In the west there is the situation in the now American area of Pembina which was the first Red River Metis centre. Most of the French families there were moved northward to Whitehorse Plains in the early 1820's under the leadership of Cuthbert Grant. And then there were those who lived their lives and developed their communities along the natural north/south trade routes from the arctic circle to the Gulf of Mexico. In fact, outside the puritan dominated states, and almost anywhere west and south of the eastern seaboard French and English halfbreeds lived very similarly to their Canadian counterparts.

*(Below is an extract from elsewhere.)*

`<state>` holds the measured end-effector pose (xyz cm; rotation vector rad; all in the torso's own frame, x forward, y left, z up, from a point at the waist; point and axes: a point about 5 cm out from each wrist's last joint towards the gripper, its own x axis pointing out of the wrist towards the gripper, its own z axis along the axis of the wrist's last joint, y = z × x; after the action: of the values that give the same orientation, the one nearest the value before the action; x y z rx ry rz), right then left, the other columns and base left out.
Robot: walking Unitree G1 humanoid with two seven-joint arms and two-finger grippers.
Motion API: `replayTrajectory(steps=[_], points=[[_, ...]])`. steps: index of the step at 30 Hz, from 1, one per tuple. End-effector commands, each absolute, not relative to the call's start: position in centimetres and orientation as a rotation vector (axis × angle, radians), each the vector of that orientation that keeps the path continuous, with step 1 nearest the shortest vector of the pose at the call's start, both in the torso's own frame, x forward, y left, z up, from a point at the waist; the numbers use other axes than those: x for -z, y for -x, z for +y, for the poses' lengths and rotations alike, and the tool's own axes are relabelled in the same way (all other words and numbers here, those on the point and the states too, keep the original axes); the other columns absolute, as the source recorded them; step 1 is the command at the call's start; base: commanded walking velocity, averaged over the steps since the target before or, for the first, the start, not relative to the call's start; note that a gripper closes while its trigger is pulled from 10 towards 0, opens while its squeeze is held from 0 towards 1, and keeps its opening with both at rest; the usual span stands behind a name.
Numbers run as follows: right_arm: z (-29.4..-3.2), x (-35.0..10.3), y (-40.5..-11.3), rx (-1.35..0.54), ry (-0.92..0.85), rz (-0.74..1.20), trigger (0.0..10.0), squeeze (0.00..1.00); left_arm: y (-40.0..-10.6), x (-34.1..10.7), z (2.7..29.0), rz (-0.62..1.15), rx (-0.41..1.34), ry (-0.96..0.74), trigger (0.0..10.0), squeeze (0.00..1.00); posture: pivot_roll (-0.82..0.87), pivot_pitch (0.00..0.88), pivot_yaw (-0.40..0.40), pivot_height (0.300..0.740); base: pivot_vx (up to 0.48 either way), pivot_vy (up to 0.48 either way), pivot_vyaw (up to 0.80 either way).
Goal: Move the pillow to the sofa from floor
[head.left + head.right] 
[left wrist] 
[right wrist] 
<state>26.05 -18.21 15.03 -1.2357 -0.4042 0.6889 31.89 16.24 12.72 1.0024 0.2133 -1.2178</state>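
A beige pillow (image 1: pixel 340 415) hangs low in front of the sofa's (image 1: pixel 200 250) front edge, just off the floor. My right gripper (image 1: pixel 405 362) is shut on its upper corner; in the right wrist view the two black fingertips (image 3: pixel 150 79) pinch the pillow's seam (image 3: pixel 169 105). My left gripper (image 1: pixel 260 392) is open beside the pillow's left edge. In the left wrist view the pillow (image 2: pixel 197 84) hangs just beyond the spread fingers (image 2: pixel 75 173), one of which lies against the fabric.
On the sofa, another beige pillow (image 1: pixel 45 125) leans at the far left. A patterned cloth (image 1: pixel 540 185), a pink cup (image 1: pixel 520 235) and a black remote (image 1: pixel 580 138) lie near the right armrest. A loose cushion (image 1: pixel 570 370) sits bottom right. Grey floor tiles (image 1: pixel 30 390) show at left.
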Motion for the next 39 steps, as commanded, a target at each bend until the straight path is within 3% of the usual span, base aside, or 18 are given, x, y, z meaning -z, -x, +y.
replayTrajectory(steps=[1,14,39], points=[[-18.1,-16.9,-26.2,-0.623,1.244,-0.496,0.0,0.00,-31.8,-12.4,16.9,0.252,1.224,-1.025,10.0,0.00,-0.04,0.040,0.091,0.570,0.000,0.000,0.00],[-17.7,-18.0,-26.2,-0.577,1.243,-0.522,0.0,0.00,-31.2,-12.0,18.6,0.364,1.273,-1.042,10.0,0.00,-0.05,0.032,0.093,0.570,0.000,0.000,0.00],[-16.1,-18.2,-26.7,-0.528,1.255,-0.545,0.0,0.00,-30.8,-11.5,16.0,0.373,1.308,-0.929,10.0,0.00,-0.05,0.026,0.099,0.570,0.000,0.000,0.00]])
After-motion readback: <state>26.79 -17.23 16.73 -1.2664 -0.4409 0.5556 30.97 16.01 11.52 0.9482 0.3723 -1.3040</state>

But it is also true that there were many differences. The whole concept of metissage revolted the more puritan American colonialists, which made it much more likely haflbreeds would be more readily accepted as French particularly when the French and Americans were trying to gangup on the British. Given the much higher incidence of violent interaction between Americans and Indians and rate of settler expansion, it was also much less likely that haflbreed families would consciously or unconsciously develop significant communities before they were dominated by mushrooming settlement. Particularly in the mountinous areas of the U.S., it was much more likely that individuals often dubbed mountain men or buckskinners would spend their entire lives as isolated as possible from the contamination of frontier towns.